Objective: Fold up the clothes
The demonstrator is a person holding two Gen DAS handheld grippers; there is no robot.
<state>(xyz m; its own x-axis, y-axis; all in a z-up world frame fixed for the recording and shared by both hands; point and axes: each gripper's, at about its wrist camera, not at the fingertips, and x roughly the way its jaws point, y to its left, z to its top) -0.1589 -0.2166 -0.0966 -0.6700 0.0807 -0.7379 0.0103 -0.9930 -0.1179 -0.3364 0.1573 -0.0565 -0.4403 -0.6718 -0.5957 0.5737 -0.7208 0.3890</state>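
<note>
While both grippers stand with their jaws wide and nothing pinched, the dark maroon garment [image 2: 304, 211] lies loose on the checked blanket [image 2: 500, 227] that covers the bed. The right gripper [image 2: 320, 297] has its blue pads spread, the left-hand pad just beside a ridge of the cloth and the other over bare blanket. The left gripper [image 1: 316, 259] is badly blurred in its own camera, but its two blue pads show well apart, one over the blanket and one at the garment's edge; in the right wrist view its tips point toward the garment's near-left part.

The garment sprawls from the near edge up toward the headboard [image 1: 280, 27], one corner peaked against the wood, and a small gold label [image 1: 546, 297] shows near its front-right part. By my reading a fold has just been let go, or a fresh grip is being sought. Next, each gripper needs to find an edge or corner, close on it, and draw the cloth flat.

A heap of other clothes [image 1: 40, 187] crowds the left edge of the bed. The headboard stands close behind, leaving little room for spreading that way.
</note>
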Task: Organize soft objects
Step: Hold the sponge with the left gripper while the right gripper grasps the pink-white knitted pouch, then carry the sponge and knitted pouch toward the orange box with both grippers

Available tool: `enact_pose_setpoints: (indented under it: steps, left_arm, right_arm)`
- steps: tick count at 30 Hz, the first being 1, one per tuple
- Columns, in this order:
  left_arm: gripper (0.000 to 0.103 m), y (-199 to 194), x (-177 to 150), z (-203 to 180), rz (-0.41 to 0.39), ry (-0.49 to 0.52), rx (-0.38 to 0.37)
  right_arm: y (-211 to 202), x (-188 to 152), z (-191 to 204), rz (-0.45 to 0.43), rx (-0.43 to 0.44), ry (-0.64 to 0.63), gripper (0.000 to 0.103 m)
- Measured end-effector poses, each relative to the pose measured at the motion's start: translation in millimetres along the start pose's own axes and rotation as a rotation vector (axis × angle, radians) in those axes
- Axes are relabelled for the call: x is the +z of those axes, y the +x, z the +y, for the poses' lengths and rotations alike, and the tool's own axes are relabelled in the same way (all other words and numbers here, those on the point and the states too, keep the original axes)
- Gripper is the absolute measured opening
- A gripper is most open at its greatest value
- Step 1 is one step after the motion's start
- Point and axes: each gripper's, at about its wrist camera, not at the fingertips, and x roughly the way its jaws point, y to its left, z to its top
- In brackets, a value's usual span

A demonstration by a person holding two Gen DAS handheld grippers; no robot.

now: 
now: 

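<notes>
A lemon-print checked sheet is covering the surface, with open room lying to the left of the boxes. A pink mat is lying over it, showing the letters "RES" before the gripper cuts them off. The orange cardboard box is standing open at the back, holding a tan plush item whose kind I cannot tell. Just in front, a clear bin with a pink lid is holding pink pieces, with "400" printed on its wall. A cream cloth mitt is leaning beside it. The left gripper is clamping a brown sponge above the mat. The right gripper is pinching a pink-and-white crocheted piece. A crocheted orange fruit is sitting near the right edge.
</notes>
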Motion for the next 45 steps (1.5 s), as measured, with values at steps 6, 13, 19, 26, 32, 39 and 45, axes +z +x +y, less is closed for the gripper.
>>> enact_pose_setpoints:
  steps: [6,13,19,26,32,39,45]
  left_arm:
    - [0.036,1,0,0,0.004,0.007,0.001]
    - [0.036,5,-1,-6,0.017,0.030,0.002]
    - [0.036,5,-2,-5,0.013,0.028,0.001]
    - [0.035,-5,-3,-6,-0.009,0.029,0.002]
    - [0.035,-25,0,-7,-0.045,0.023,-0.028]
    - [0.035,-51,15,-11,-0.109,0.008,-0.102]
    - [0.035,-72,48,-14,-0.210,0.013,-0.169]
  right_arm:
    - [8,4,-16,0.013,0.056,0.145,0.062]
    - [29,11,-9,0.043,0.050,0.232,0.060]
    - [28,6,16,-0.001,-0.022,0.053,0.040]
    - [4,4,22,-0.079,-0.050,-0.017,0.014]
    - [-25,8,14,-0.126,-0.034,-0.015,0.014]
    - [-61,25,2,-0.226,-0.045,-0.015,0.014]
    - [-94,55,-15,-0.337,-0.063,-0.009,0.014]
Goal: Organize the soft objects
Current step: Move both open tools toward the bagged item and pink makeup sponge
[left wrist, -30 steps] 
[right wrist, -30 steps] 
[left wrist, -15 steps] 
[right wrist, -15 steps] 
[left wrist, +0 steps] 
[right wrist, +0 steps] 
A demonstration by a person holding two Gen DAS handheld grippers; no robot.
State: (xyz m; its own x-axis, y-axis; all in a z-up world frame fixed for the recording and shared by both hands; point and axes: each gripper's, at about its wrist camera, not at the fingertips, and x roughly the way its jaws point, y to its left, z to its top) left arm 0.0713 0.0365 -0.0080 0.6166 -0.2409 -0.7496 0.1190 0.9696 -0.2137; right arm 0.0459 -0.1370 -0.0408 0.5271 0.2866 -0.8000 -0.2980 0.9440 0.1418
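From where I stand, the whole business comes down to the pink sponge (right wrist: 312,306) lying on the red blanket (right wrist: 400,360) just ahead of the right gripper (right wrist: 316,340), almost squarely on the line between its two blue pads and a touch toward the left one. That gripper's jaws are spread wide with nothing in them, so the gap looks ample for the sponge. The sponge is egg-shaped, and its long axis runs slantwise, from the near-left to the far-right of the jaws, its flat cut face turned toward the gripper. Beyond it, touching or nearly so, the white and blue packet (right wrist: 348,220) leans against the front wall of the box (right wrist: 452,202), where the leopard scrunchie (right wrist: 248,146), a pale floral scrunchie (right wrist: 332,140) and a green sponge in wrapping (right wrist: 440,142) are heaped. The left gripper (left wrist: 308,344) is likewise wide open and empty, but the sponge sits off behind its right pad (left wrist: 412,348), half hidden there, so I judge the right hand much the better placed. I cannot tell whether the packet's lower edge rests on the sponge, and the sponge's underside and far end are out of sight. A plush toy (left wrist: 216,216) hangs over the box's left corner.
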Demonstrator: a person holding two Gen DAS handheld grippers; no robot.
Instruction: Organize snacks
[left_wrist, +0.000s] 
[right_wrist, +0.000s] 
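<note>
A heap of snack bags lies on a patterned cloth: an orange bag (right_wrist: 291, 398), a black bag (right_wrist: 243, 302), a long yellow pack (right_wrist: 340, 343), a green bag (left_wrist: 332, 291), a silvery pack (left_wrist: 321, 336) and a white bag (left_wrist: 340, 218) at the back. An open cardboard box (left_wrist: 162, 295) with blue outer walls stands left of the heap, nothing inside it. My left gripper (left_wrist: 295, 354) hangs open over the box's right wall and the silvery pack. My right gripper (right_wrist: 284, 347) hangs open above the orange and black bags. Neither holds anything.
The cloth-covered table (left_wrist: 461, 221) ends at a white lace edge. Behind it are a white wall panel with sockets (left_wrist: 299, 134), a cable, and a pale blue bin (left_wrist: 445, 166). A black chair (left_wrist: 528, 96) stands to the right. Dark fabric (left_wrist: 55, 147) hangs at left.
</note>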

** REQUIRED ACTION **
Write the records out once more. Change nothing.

** TASK RESPONSE **
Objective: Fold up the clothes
The demonstrator is a person holding two Gen DAS handheld grippers; there is no robot.
<state>(xyz m; its own x-axis, y-axis; all in a z-up world frame fixed for the recording and shared by both hands; point and axes: each gripper's, at about its wrist camera, not at the fingertips, and x roughly the way its jaws point, y to its left, z to its top) -0.1589 -0.2166 -0.0966 -0.6700 0.0807 -0.7379 0.0103 -0.9930 -0.1179 -0.3364 0.1573 -0.0565 -0.4403 -0.6718 -0.5957 0.5737 -0.7208 0.3890</state>
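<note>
While both grippers stand with their jaws wide and nothing pinched, the dark maroon garment [image 2: 304, 211] lies loose on the checked blanket [image 2: 500, 227] that covers the bed. The right gripper [image 2: 320, 297] has its blue pads spread, the left-hand pad just beside a ridge of the cloth and the other over bare blanket. The left gripper [image 1: 316, 259] is badly blurred in its own camera, but its two blue pads show well apart, one over the blanket and one at the garment's edge; in the right wrist view its tips point toward the garment's near-left part.

The garment sprawls from the near edge up toward the headboard [image 1: 280, 27], one corner peaked against the wood, and a small gold label [image 1: 546, 297] shows near its front-right part. By my reading a fold has just been let go, or a fresh grip is being sought. Next, each gripper needs to find an edge or corner, close on it, and draw the cloth flat.

A heap of other clothes [image 1: 40, 187] crowds the left edge of the bed. The headboard stands close behind, leaving little room for spreading that way.
</note>
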Task: Organize soft objects
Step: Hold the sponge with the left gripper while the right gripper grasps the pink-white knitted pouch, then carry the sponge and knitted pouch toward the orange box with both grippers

Available tool: `enact_pose_setpoints: (indented under it: steps, left_arm, right_arm)`
- steps: tick count at 30 Hz, the first being 1, one per tuple
- Columns, in this order:
  left_arm: gripper (0.000 to 0.103 m), y (-199 to 194), x (-177 to 150), z (-203 to 180), rz (-0.41 to 0.39), ry (-0.49 to 0.52), rx (-0.38 to 0.37)
  right_arm: y (-211 to 202), x (-188 to 152), z (-191 to 204), rz (-0.45 to 0.43), rx (-0.43 to 0.44), ry (-0.64 to 0.63), gripper (0.000 to 0.103 m)
- Measured end-effector poses, each relative to the pose measured at the motion's start: translation in millimetres along the start pose's own axes and rotation as a rotation vector (axis × angle, radians) in those axes
- Axes are relabelled for the call: x is the +z of those axes, y the +x, z the +y, for the poses' lengths and rotations alike, and the tool's own axes are relabelled in the same way (all other words and numbers here, those on the point and the states too, keep the original axes)
- Gripper is the absolute measured opening
- A gripper is most open at its greatest value
- Step 1 is one step after the motion's start
- Point and axes: each gripper's, at about its wrist camera, not at the fingertips, and x roughly the way its jaws point, y to its left, z to its top
- In brackets, a value's usual span

A demonstration by a person holding two Gen DAS handheld grippers; no robot.

now: 
now: 

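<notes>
A lemon-print checked sheet is covering the surface, with open room lying to the left of the boxes. A pink mat is lying over it, showing the letters "RES" before the gripper cuts them off. The orange cardboard box is standing open at the back, holding a tan plush item whose kind I cannot tell. Just in front, a clear bin with a pink lid is holding pink pieces, with "400" printed on its wall. A cream cloth mitt is leaning beside it. The left gripper is clamping a brown sponge above the mat. The right gripper is pinching a pink-and-white crocheted piece. A crocheted orange fruit is sitting near the right edge.
</notes>
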Motion for the next 45 steps (1.5 s), as measured, with values at steps 6, 13, 19, 26, 32, 39 and 45, axes +z +x +y, less is closed for the gripper.
>>> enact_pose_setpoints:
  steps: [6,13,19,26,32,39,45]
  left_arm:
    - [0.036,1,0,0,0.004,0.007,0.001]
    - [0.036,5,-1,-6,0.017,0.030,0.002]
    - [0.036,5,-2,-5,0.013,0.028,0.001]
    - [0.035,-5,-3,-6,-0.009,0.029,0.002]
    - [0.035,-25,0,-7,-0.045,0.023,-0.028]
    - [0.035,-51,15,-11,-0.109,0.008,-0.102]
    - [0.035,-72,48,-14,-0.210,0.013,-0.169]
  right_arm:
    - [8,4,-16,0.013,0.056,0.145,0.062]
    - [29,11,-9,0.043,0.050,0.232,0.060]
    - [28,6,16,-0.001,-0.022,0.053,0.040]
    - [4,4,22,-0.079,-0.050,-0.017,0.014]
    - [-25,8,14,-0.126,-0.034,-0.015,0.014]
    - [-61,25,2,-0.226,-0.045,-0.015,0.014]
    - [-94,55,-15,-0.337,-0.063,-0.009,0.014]
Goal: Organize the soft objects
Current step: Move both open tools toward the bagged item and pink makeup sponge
[left wrist, -30 steps] 
[right wrist, -30 steps] 
[left wrist, -15 steps] 
[right wrist, -15 steps] 
[left wrist, +0 steps] 
[right wrist, +0 steps] 
A demonstration by a person holding two Gen DAS handheld grippers; no robot.
State: (xyz m; its own x-axis, y-axis; all in a z-up world frame fixed for the recording and shared by both hands; point and axes: each gripper's, at about its wrist camera, not at the fingertips, and x roughly the way its jaws point, y to its left, z to its top) left arm 0.0713 0.0365 -0.0080 0.6166 -0.2409 -0.7496 0.1190 0.9696 -0.2137; right arm 0.0459 -0.1370 -0.0408 0.5271 0.2866 -0.8000 -0.2980 0.9440 0.1418
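From where I stand, the whole business comes down to the pink sponge (right wrist: 312,306) lying on the red blanket (right wrist: 400,360) just ahead of the right gripper (right wrist: 316,340), almost squarely on the line between its two blue pads and a touch toward the left one. That gripper's jaws are spread wide with nothing in them, so the gap looks ample for the sponge. The sponge is egg-shaped, and its long axis runs slantwise, from the near-left to the far-right of the jaws, its flat cut face turned toward the gripper. Beyond it, touching or nearly so, the white and blue packet (right wrist: 348,220) leans against the front wall of the box (right wrist: 452,202), where the leopard scrunchie (right wrist: 248,146), a pale floral scrunchie (right wrist: 332,140) and a green sponge in wrapping (right wrist: 440,142) are heaped. The left gripper (left wrist: 308,344) is likewise wide open and empty, but the sponge sits off behind its right pad (left wrist: 412,348), half hidden there, so I judge the right hand much the better placed. I cannot tell whether the packet's lower edge rests on the sponge, and the sponge's underside and far end are out of sight. A plush toy (left wrist: 216,216) hangs over the box's left corner.
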Demonstrator: a person holding two Gen DAS handheld grippers; no robot.
Instruction: Organize snacks
[left_wrist, +0.000s] 
[right_wrist, +0.000s] 
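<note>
A heap of snack bags lies on a patterned cloth: an orange bag (right_wrist: 291, 398), a black bag (right_wrist: 243, 302), a long yellow pack (right_wrist: 340, 343), a green bag (left_wrist: 332, 291), a silvery pack (left_wrist: 321, 336) and a white bag (left_wrist: 340, 218) at the back. An open cardboard box (left_wrist: 162, 295) with blue outer walls stands left of the heap, nothing inside it. My left gripper (left_wrist: 295, 354) hangs open over the box's right wall and the silvery pack. My right gripper (right_wrist: 284, 347) hangs open above the orange and black bags. Neither holds anything.
The cloth-covered table (left_wrist: 461, 221) ends at a white lace edge. Behind it are a white wall panel with sockets (left_wrist: 299, 134), a cable, and a pale blue bin (left_wrist: 445, 166). A black chair (left_wrist: 528, 96) stands to the right. Dark fabric (left_wrist: 55, 147) hangs at left.
</note>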

There is nothing further to this exercise.